Not to sound like a jerk, but we all understand that a thousand dollars is a thousand dollars not a quarter. Any bicycle that you purchase new at that price point is a bike that is set up to compete in the market at that price point. In other words it is going to be a canned set up, not a custom machine. There will be compromises. The only problem is while you can swap out components to make it fit your particular tastes, usually doing a component swap will increase the amount of money you spend.

So if swapping out bars, stems and shifters, brake levers, saddle on a new $800 bicycle costs an additional $300 then quite obviously your now buying a $1100 bike. So you should then consider comparing $1100 bikes not $800 bikes. Personally I'm a firm believer that you should get exactly what you want. Even if that means saving up more money for a few months. If you purchased a $1500 bike, for the first month or so you would be like "wow what a bike" but a year later you will be saying to yourself It's a nice bike but I really would like to have _______ and ______.

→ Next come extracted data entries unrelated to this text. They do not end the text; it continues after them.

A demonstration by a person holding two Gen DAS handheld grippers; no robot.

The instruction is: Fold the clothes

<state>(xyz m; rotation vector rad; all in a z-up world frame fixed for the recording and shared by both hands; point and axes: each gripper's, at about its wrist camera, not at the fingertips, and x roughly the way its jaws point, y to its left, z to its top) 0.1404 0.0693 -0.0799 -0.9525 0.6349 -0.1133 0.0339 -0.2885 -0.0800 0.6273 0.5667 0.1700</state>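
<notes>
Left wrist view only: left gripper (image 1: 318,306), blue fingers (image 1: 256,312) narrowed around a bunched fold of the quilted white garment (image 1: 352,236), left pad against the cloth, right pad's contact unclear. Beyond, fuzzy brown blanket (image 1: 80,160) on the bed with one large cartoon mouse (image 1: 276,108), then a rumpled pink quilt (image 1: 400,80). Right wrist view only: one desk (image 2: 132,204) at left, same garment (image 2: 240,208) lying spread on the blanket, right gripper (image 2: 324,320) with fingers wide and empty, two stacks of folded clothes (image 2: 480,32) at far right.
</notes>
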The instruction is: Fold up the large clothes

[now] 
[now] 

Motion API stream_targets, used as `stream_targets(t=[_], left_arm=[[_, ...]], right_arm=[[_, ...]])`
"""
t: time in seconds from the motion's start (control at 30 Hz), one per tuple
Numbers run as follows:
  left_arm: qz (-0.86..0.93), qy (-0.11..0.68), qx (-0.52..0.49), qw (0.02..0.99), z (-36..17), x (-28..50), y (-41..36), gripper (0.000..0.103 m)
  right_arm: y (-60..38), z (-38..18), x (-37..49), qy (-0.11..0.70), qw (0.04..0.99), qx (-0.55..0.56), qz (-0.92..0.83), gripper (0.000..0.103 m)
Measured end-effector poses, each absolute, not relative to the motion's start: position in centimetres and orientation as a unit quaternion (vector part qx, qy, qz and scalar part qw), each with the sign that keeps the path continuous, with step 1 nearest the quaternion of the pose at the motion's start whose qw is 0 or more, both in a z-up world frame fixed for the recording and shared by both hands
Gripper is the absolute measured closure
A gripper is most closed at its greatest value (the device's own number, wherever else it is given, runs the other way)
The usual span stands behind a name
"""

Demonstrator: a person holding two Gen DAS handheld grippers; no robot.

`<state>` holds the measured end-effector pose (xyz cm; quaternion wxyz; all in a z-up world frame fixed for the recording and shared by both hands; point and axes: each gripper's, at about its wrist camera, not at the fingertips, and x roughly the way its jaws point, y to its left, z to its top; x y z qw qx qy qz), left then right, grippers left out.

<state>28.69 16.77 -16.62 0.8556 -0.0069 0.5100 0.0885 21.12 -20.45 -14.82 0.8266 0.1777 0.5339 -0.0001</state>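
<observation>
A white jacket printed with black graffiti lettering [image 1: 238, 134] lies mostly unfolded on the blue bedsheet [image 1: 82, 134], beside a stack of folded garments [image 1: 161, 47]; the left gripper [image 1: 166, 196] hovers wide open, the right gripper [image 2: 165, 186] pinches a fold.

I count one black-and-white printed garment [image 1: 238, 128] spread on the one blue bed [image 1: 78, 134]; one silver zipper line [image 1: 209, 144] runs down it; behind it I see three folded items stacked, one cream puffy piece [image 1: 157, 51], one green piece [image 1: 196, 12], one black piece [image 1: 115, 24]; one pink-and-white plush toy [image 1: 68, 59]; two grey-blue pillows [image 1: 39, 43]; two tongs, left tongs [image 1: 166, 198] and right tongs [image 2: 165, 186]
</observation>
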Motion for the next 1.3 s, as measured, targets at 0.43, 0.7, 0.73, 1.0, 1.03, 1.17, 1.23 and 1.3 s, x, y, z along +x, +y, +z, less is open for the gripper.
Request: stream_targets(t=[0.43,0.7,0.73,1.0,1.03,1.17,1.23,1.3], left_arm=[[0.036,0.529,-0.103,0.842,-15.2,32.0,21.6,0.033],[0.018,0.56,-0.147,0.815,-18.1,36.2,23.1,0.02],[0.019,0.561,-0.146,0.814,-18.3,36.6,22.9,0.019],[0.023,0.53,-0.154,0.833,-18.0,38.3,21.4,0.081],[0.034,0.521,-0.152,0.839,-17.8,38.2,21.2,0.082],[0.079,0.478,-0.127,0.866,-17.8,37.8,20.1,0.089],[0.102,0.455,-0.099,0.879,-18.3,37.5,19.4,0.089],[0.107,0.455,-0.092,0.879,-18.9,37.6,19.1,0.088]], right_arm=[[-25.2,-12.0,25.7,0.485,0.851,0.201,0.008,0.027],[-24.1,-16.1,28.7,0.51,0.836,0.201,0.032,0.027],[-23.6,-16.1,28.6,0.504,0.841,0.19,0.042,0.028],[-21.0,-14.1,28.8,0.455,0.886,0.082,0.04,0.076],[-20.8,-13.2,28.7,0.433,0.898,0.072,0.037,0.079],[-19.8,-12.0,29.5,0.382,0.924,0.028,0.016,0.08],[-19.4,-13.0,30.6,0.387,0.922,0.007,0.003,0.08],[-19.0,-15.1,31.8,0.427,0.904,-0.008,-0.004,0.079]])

I started getting semi-serious about riding about this time last year. Second or third time out on a rail trail I went with a friend that has a bike worth twice mine. This guy during our 14 mile ride literally blew my doors off. I thought my legs were going to explode! During our time together he politely pointed out the benefits of where the additional money he spent on his ride made for an overall better riding experience. I'm talking better quality forks, disk brakes and so forth. But today this guy is still doing 14 mile rides where as I'm doing 40-50 mile rides, I've managed to turn it around so that I'm blowing his doors off and doing so on the same bike I had this time last year. In my opinion, on anything over $500-$600 it's more the rider not the horse.